### Exercise prompt:
Starting at the line holding "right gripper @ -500" and finishing at the line holding "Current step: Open", transcribe the material exactly, keeping both ends but no pictures.

Stored data: Begin

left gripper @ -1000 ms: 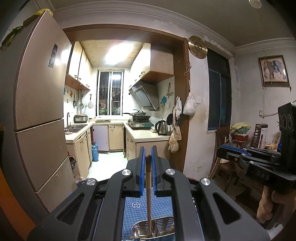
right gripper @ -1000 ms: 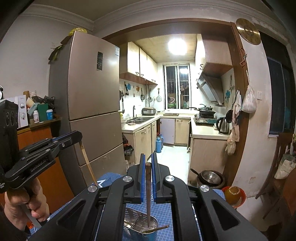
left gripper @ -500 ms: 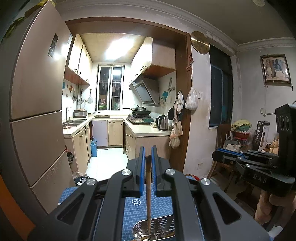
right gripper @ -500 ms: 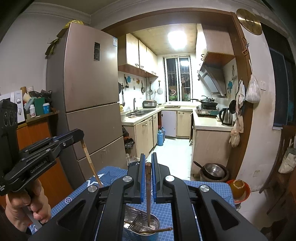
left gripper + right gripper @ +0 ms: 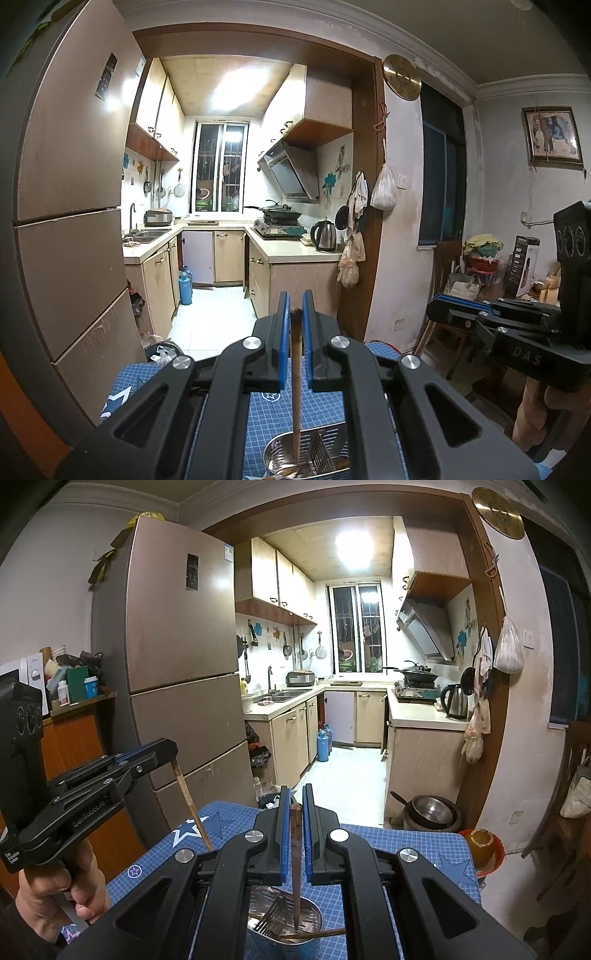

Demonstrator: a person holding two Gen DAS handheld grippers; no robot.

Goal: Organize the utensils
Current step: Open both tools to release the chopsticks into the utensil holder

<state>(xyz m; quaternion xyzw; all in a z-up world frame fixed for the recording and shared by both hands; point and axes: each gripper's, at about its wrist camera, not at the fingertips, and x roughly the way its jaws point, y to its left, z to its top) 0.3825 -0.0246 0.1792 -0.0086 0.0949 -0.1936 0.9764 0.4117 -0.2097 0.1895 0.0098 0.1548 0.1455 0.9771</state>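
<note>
Both tools clamped a chopstick apiece, left tool (image 5: pixel 292 317) w/ pale chopstick (image 5: pixel 296 387), right tool (image 5: pixel 294 805) w/ dark chopstick (image 5: pixel 295 867), tips inside the steel holder (image 5: pixel 284 928) on the desk (image 5: pixel 406 853); risk: sticks tilting on release, catching the divider, tipping out.

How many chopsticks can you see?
3. One in the left gripper, a light chopstick. One dark chopstick in the right gripper. One lying chopstick across the metal holder. More may hide inside.
</note>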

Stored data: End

### Completed exercise:
right gripper @ -500 ms: 
left gripper + right gripper @ +0 ms: 

Demonstrator: a person holding two Gen DAS handheld grippers; no robot.

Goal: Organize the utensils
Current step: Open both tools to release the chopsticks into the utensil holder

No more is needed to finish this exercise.